→ **Exercise data**
-=-=-=-=-

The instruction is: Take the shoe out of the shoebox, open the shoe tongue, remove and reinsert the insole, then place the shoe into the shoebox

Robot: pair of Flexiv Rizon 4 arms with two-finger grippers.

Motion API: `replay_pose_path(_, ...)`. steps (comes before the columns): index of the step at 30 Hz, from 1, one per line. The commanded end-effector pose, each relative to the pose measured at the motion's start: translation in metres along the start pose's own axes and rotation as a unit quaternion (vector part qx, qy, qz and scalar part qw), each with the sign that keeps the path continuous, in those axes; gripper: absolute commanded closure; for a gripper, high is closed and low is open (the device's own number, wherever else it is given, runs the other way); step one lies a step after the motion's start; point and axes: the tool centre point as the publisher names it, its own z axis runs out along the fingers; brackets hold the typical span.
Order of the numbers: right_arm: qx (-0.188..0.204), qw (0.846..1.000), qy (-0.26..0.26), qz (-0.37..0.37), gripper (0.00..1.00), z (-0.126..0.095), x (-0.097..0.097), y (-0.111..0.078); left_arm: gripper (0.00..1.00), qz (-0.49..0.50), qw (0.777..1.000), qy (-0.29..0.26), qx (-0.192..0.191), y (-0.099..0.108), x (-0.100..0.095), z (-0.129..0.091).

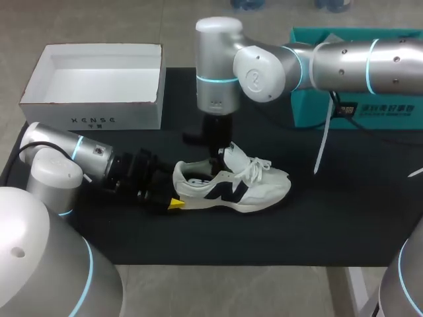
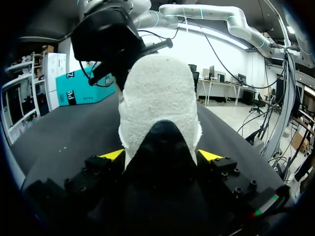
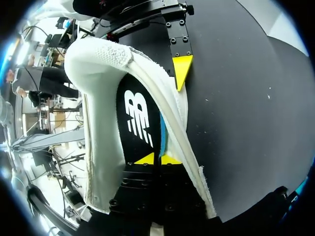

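1. Left gripper [image 2: 160, 155]: low over the black mat [image 1: 330, 218] near its near-left corner. Its fingers are clamped on the shoe's heel from both sides.
2. White mesh sneaker with a dark side logo [image 1: 231, 188]: stands on its sole mid-mat. The long axis runs parallel to the near edge, heel toward the left edge, toe toward the right.
3. Black printed foam insole [image 3: 135, 115]: inside the shoe, at the heel end.
4. Right gripper [image 3: 157, 159]: set into the shoe's opening from straight above. Its tips are nearly together, apparently pinched on the insole's blue edge. The insole lies directly beneath, so removal likely calls for an upward lift.
5. White open cardboard shoebox [image 1: 92, 120]: far-left corner.
6. Teal carton [image 1: 370, 112]: far-right corner.
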Motion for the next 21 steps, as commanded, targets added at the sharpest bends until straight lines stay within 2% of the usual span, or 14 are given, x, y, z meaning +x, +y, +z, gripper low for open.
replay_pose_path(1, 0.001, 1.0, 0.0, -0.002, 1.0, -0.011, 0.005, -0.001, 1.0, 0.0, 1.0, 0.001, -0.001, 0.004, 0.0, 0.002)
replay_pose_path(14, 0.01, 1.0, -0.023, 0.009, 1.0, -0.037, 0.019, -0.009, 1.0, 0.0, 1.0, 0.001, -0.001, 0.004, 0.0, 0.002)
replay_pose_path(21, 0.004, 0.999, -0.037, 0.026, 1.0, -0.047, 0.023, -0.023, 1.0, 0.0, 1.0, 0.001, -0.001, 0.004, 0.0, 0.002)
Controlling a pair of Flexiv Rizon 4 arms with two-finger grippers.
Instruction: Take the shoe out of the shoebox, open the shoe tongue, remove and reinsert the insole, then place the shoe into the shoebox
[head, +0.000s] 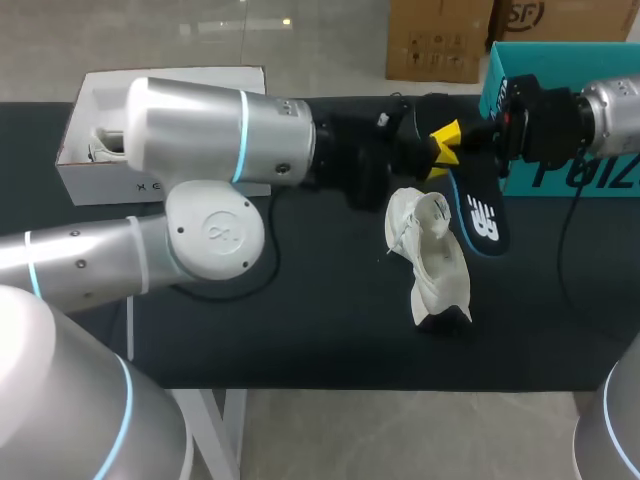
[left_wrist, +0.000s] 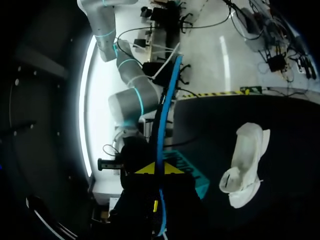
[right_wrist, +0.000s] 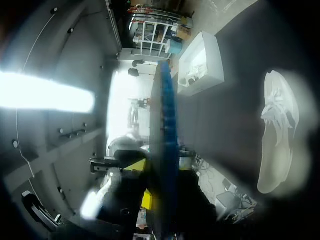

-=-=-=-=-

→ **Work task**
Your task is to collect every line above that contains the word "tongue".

→ **Finished task**
The instruction is: Take the shoe out of the shoebox, open the shoe tongue, remove and reinsert the insole, then place the shoe into the shoebox
Instruction: Take the shoe out of the shoebox, open the shoe tongue, remove and reinsert the insole, then place the shoe into the shoebox

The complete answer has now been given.